At an afternoon press conference before a substantial number of reporters from both local and national news outlets, Lau explained to the public that The Two Jakes had, in fact, acted in concert to kill Piper Kingsley.
This sordid and tragic story, Lau said for the cameras, ended like it started – with the three of them, the victim and her two lovers. A triangle at war with itself.
FORTY-THREE
‘So,’ Dr Farrockh says, ‘have you discussed things with Brody since we last met?’
‘I’m going to tell him tonight. We’re having dinner at Duke’s to celebrate the completion of the film.’
She glances at her watch, which is annoying enough when you’re having drinks with someone, but downright devastating in the middle of a therapy session.
‘He doesn’t know yet?’ she says.
‘No, he still thinks we’re heading back to the mainland at the end of the month. I wanted to be sure before I told him. We won’t need the editing room after this week, but I was able to extend our apartment lease for six months. That should afford us enough time to find a more permanent place on Oahu.’
‘Good for you.’
‘Yeah, I decided I’m willing to live in paradise with the guy that I love. How brave of me.’
She smiles. ‘Has Marissa Linden looked at your film yet?’
‘This evening, actually. I’m meeting her at the editing room at six-thirty.’
She glances at her watch again. ‘So you’re getting married soon?’

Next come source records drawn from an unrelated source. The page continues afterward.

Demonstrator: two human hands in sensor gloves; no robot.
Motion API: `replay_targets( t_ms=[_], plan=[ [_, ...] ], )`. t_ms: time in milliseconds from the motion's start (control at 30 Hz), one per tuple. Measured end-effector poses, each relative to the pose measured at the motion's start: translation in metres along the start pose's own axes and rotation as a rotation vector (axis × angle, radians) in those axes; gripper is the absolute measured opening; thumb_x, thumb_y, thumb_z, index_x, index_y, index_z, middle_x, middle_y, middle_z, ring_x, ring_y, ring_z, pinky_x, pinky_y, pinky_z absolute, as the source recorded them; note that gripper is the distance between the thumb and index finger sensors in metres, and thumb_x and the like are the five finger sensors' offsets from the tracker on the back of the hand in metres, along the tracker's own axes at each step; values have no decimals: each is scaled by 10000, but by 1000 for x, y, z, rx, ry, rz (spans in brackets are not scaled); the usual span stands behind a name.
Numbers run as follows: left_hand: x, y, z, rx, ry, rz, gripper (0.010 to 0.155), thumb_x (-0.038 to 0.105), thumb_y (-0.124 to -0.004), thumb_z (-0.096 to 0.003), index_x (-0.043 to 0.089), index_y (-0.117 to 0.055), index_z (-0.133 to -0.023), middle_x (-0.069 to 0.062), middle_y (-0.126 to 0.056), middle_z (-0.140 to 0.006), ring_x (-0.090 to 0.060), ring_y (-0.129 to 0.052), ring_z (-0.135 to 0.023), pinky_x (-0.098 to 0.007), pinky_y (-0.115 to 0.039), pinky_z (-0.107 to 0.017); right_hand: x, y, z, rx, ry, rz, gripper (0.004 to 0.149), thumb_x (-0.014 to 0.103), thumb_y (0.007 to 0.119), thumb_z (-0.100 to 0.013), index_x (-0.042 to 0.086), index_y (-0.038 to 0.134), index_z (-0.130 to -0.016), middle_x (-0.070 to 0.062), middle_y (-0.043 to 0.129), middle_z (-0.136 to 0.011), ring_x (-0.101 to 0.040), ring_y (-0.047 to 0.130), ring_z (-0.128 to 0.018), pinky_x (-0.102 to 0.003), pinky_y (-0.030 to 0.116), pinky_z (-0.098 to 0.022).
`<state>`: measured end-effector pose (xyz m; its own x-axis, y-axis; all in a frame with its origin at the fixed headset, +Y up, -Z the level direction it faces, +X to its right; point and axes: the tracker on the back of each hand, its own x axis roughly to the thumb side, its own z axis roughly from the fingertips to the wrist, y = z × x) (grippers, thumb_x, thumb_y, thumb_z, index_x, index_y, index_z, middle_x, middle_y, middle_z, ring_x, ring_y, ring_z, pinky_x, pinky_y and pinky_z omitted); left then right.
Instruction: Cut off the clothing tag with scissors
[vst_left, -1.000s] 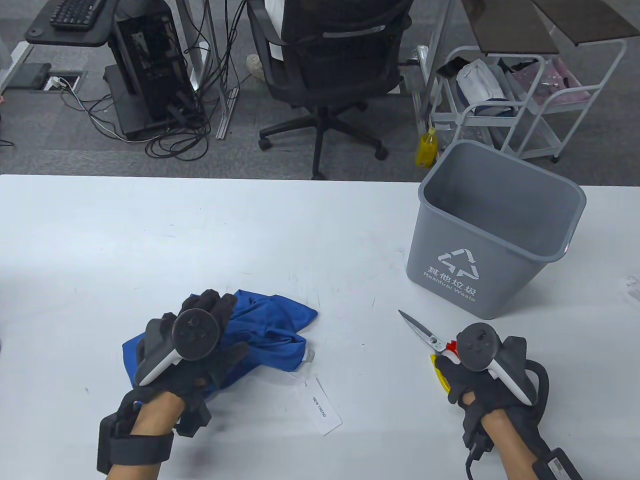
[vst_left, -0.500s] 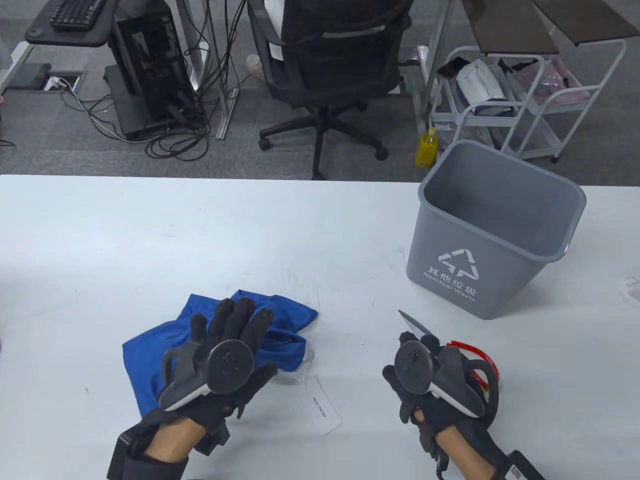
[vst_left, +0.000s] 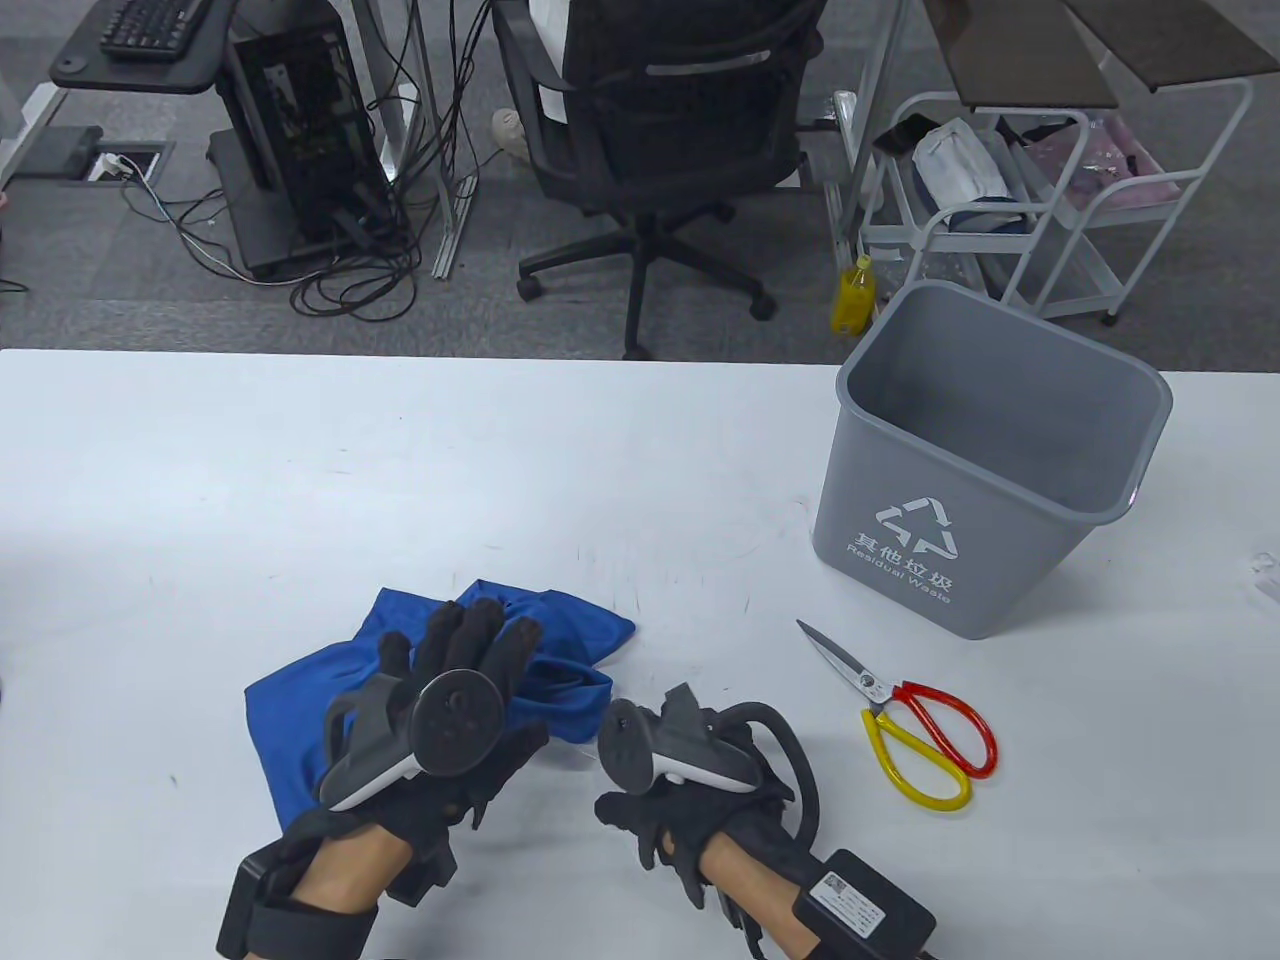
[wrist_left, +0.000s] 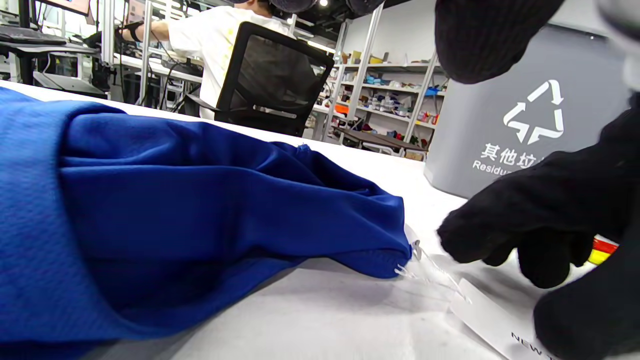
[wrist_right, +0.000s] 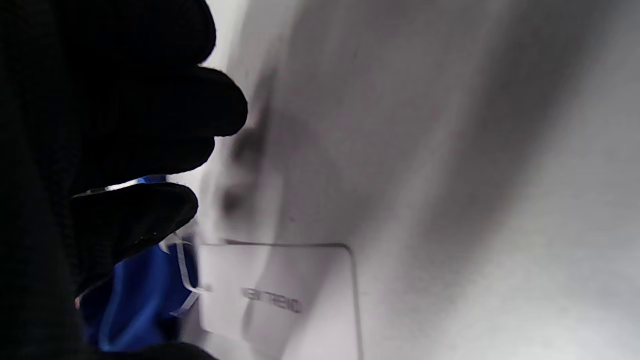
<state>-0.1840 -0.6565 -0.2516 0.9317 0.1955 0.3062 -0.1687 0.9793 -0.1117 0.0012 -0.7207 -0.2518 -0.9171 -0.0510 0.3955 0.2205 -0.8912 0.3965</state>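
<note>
A crumpled blue garment lies on the white table. My left hand rests flat on it with the fingers stretched out. The white paper tag hangs on a thin plastic string from the garment's hem; it also shows in the right wrist view. My right hand hovers over the tag and hides it in the table view; its fingers are curled just above the tag and hold nothing. The scissors, with red and yellow handles, lie shut on the table to the right of my right hand.
A grey waste bin stands on the table at the right, just behind the scissors. An office chair and a wire cart stand beyond the table's far edge.
My right hand let go of the scissors, which now lie on the table, and moved left over the tag. My left hand shifted right on the garment and flattened.
</note>
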Motion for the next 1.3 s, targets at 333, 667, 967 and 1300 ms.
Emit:
replay_targets(
  t_ms=[333,667,967,1300],
  plan=[
    [5,-3,0,-11,-17,-14,840,620,-728,-435,328,-313,-1105,-84,-302,-1200,-441,-314,-1116,-811,-327,-697,9,-3,-7,-4,-19,-25,616,531,833,-491,121,674,-923,-214,611,-1003,-389,839,-757,-589,752,-562],
    [4,-2,0,-10,-10,-17,832,617,-728,-437,327,-323,-1104,-82,-310,-1200,-441,-325,-1115,-813,-332,-693,2,-14,3,-89,-75,-123,331,374,789,-549,160,783,-801,-165,715,-949,-358,900,-693,-569,785,-536],
    [3,-2,0,-15,-3,-16,831,615,-728,-438,324,-326,-1105,-84,-316,-1200,-441,-334,-1113,-813,-335,-692,-28,-47,31,-307,-35,-210,323,346,843,-477,134,856,-722,-175,800,-876,-376,945,-606,-583,806,-476],
    [2,-2,0,-20,2,-14,829,614,-727,-439,322,-329,-1104,-84,-320,-1199,-441,-337,-1113,-813,-336,-691,-78,-107,65,-472,55,-270,325,331,858,-460,120,873,-707,-187,814,-865,-396,946,-594,-601,797,-470]
  ],
)
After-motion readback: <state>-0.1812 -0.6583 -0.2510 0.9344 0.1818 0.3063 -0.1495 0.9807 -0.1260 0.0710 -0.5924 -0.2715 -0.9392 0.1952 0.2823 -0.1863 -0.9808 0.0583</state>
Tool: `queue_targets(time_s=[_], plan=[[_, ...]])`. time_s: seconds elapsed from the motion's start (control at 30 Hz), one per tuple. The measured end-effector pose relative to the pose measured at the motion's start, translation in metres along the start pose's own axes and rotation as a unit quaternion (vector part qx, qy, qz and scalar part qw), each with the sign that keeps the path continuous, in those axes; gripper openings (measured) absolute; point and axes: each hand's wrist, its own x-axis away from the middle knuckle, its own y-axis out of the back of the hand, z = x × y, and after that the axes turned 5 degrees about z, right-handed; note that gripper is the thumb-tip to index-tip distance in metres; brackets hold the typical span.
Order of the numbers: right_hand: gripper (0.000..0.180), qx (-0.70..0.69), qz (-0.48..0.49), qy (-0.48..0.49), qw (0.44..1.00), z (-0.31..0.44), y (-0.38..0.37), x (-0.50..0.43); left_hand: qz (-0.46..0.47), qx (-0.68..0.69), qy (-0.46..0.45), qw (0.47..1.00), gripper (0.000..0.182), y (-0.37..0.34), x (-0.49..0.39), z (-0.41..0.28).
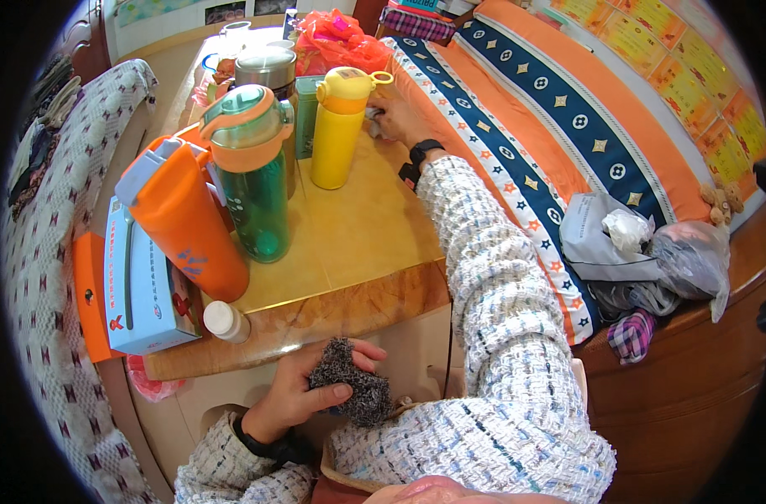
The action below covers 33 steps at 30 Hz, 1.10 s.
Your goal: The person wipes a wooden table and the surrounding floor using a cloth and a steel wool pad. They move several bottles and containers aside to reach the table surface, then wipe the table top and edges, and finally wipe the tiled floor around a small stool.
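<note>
My left hand (301, 384) holds a dark grey fuzzy bundle (357, 384), perhaps yarn or knitting, in front of the table's near edge. My right hand (395, 116) reaches to the table's right side, beyond a yellow bottle (338, 135) with a ring on its lid. A small whitish, crumpled thing (375, 123) is in its fingers, partly hidden and too small to name. Left of the yellow bottle stands a green see-through bottle (257, 201) with an orange collar. An orange tumbler (187, 220) with a grey lid is beside it.
A tissue box (143, 283) and a white-capped small bottle (227, 321) stand at the wooden table's (351, 302) near left corner. Behind are a steel-lidded jar (266, 66), a green tin (306, 113) and red plastic bags (342, 44). A patterned bed (528, 94) adjoins on the right.
</note>
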Motion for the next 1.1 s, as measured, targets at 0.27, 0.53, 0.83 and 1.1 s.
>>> queue_targets(time_s=[0.27, 0.53, 0.83, 1.1], plan=[[0.026, 0.058, 0.065, 0.098, 0.991, 0.014, -0.030, 0.043, 0.009, -0.018, -0.007, 1.000, 0.035, -0.001, 0.002, -0.004], [0.027, 0.088, 0.057, 0.287, 0.952, 0.036, 0.000, 0.207, 0.022, 0.003, -0.017, 1.000, 0.032, -0.005, 0.010, -0.010], [0.016, 0.209, 0.082, 0.097, 0.970, 0.019, 0.010, 0.098, 0.019, 0.002, -0.012, 1.000, 0.033, -0.005, 0.001, -0.002], [0.046, 0.335, -0.077, 0.272, 0.899, 0.030, -0.020, 0.068, 0.031, -0.037, -0.033, 0.998, 0.031, -0.001, 0.001, -0.005]])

‘I reserved the nondenominational chapel in Ko Olina for this weekend. That’s the other surprise I’m going to unveil tonight. Brody thinks we’re putting it off until we get settled on the mainland.’
‘That’s wonderful.’
‘Yeah, I’m having it filmed – I’m hoping parts will make it onto the director’s cut of our movie. Marissa’s offered to be my maid of honor, and I’m pretty sure Church will offer to be Brody’s best man.’
‘Great.’
I can’t help myself. ‘You never believed this relationship would work, did you?’
She tilts her head to the side. ‘I just wanted you to be sure there was going to be room enough in your relationship for your own problems.’
She glances at her watch again. ‘Do you mind if we stop a little early today? My daughter has a dance recital in Kailua this evening.’
‘Not at all,’ I say, wishing she
’d told me that in the first place.
‘Mind if I walk you to your car?’ she asks.
‘Not as long as you write me a fresh script for Klonopin. I seem to be burning through my tranqs much faster these days.’
Dr Farrockh’s office is located in a cute little plaza with a tropical fountain at its center. A setting that’s extremely tranquil, and one of the reasons I drive all the way out to east Oahu to see my psychiatrist.
When we reach the parking lot, I catch the scent of the steakhouse to our left and am suddenly starving. But I’m meeting Marissa at the editing room at six-thirty. It’s a quarter to six now and I still have one more stop to make. My appetite is going to have to remain on hold until Duke’s tonight.
Dr Farrockh halts in front of a late-model forest green Buick LaCrosse.
‘I’m right here too,’ I tell her, ‘parked right next to you.’
Yasmin Farrockh freezes and stares at the Jeep, which I parked somewhat crookedly.
‘Everything OK?’ I say.
‘Yeah, everything’s fine. I was just trying to remember if I forgot something back at the office. It can keep until Monday.’
Dr Farrockh gets into her vehicle and starts the engine just as I put the key in the ignition. Although she’s in a hurry, she waits for me to pull away before backing out of her space.
My next stop is on Tantalus Drive to meet with Kalani. He’s agreed to help me get interviews with some of the major players, who don’t necessarily care much for the defense team. Among the interviewees I’d like for the film are Naomi Lau and Lance Fukumoto. Professor Leary was strongly opposed to interviews, but I feel a few gaps need filling in, especially in light of everything that occurred after the verdict. I’ll also do an interview with Kyle Myers, who assures me he’s ready for his close-up.
I park across the street from Kalani’s home. Before I can get out of the Jeep, Kalani is out of his house and walking toward me.
‘Hey, Riley. I’m so sorry, but we’re going to have to reschedule, yeah? I just got called down to meet with the station manager to talk about a possible audition at KHNL.’